## Task
Aside from the pictures, copy the listing exactly.
Collected data: Begin
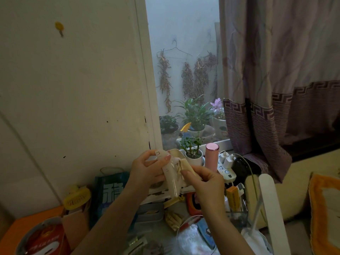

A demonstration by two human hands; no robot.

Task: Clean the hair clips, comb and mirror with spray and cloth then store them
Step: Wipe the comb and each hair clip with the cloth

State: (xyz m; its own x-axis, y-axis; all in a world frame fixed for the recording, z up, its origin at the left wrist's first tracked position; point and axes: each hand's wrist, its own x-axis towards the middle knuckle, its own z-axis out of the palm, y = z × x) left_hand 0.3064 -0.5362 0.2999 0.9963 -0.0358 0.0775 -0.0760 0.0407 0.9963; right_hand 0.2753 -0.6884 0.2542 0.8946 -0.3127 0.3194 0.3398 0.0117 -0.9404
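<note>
The left hand (145, 169) has its fingers (161, 157) curled around a pale spray bottle (170, 178). The right hand (202, 181) pinches a cream cloth (185, 167) against the bottle's upper side, both held above the cluttered bench (176, 208). Best to aim the nozzle squarely into the cloth and press gently. The bottle's long axis slants, top up-left, base down-right.

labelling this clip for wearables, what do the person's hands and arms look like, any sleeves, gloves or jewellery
Both forearms are bare up to the frame edge, with no sleeves in view. The left hand and right hand wear no gloves, and no rings, bracelets or watch show. The fingernails are fairly long with a pale, glossy look.
</note>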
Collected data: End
## Exercise answer
A demonstration by two human hands; no robot.

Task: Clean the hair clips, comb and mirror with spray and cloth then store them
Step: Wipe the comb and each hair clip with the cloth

State: (xyz m; its own x-axis, y-axis; all in a world frame fixed for the recording, z up, its origin at the left wrist's first tracked position; point and axes: each hand's wrist, its own x-axis towards the middle knuckle, its own z-axis out of the palm, y = z × x) left_hand 0.3064 -0.5362 0.2999 0.9963 -0.0358 0.0775 -0.0760 0.0407 0.9963; right_hand 0.2753 -0.6884 0.2542 0.8946 -0.3127 0.3194 0.3398 0.0117 -0.9404
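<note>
The left hand (145, 169) has its fingers (161, 157) curled around a pale spray bottle (170, 178). The right hand (202, 181) pinches a cream cloth (185, 167) against the bottle's upper side, both held above the cluttered bench (176, 208). Best to aim the nozzle squarely into the cloth and press gently. The bottle's long axis slants, top up-left, base down-right.

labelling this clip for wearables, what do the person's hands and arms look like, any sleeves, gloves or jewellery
Both forearms are bare up to the frame edge, with no sleeves in view. The left hand and right hand wear no gloves, and no rings, bracelets or watch show. The fingernails are fairly long with a pale, glossy look.
</note>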

This exercise has been fully answered.